**WHAT YOU NEED TO DO**: Pictures are not part of the answer. Return the lines from the one containing "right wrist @" through the end of the data, both included, exactly as they appear.

**SUPPLIED INFORMATION**:
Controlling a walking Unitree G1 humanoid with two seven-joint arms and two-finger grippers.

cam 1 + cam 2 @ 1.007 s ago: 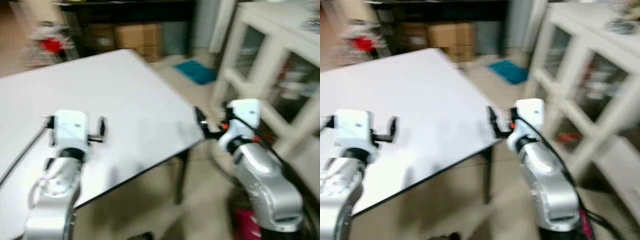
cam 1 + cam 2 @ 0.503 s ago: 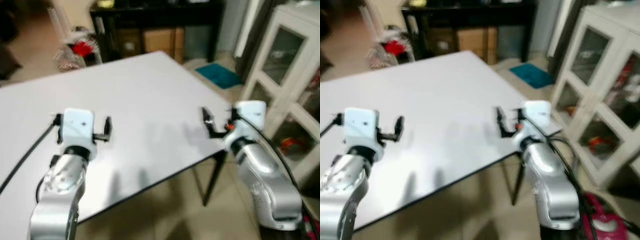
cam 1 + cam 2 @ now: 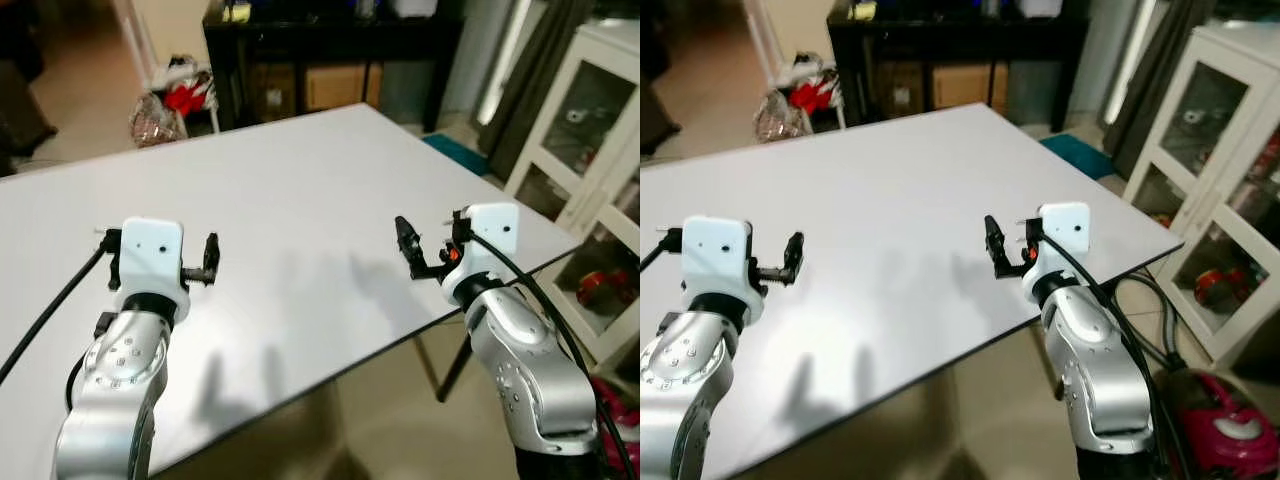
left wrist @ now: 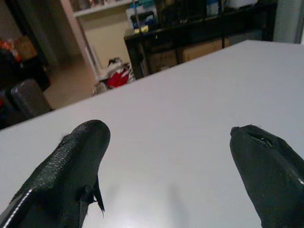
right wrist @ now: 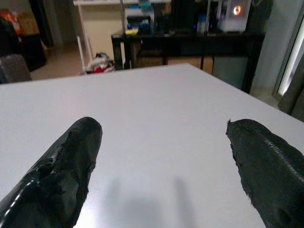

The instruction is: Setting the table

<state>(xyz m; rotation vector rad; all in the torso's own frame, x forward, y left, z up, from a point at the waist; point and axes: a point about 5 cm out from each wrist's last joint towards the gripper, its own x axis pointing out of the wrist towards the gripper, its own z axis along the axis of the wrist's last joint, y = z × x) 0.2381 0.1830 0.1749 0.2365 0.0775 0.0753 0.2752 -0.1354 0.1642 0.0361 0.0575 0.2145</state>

**PROBLEM SOLUTION**:
right wrist @ now: 

The instruction is: Setting the table

<state>(xyz m; rotation vector rad; all in the torso's own frame, x forward, y left, z up, from a point at the waist; point and axes: a point about 5 cm out from each wrist's last joint towards the gripper, its own x axis pointing out of the wrist towards the gripper, its own z axis along the axis of the wrist's last joint, y = z × x) 0.2381 0.1830 0.1749 0.2365 0.0775 0.0753 0.2752 -0.1354 0.1642 0.0361 0.0575 0.2145</state>

No further output is needed for this exercise.